F#/G♭–b♭–D♭–f–A♭–c–E♭–g–B♭–d–F–a–C–e–G–b–D–f#–A–c#–E–g#–B–d#–F#/G♭

For example, in A major, the first notes in the cycle of thirds are A, C♯, and E, which is also the three notes present in the A major triad. But this rule not only applies to major or minor chords, but also to seventh chords. For example, in the key in E minor, the tonic chord (E, G, B) becomes an E minor seventh chord (E, G, B, D), if the fourth note (D) is added to the triad. This applies to all other chords in the scale.

A mnemonic also exists in the circle of thirds. The sequence DFACEGB appears three times.

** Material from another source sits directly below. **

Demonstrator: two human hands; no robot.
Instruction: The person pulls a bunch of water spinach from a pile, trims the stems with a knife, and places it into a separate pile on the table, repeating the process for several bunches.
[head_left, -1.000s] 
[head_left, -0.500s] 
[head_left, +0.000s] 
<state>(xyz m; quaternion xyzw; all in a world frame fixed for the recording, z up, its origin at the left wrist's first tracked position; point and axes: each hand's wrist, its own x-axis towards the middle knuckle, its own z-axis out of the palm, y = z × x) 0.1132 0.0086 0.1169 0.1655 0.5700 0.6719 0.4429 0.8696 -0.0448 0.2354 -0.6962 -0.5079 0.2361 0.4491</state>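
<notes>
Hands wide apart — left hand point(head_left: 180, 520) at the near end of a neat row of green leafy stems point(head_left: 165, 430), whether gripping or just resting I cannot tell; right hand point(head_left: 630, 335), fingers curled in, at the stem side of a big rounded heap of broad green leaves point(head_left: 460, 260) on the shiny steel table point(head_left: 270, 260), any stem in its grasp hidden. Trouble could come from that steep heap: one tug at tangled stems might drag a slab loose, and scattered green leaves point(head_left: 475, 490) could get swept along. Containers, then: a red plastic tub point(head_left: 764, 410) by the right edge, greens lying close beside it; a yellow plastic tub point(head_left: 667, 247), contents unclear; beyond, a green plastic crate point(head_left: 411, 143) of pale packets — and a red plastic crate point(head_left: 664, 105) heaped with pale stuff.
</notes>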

[D♭, F, A♭, C, E♭, G, B♭], [D, F, A, C, E, G, B], [D, F#, A, C#, E, G#, B]

The first sequence of DFACEGB is associated with the major scales and chords commonly notated with flatted notes (D♭, A♭, E♭, B♭) and the third sequence of DFACEGB is associated with the scales and chords that contain sharp notes (D, A, E, B).

== Relationship to other scales ==

The circle of thirds is closely tied to the diatonic scale, as that is what the circle of thirds is primarily based on. Every note on the circle of thirds that starts a minor triad or minor 7th chord starts a sequence of 7 notes that belong to a Dorian scale. For example the sequence DFACEGB in the circle of thirds contains all the notes in D Dorian and D Dorian's associated modes.

Modes Associated with D Dorian
| Mode | Notes |
|---|---|
| D Dorian | D, E, F, G, A, B, C |
| E Phrygian | E, F, G, A, B, C, D |
| F Lydian | F, G, A, B, C, D, E |
| G Mixolydian | G, A, B, C, D, E, F |
| A Aeolian | A, B, C, D, E, F, G |
| B Locrian | B, C, D, E, F, G, A |
| C Ionian | C, D, E, F, G, A, B |

== Relationship to other circles ==

The circle of thirds is related to the Circle of fifths. The circle of fifths is composed of the twelve Major keys in the order (C, G, D, A, E, B, F#/G♭, D♭, A♭, E♭, B♭, F) going clockwise. The circle of fifths can also be drawn as a circle of the associated minor keys in the order (Am, Em, Bm, F#m, C#m, G#m, D#m, B♭m, Fm, Cm, Gm, Dm). The circle of thirds is the circle of fifths' Major keys, preceded by each associated minor key.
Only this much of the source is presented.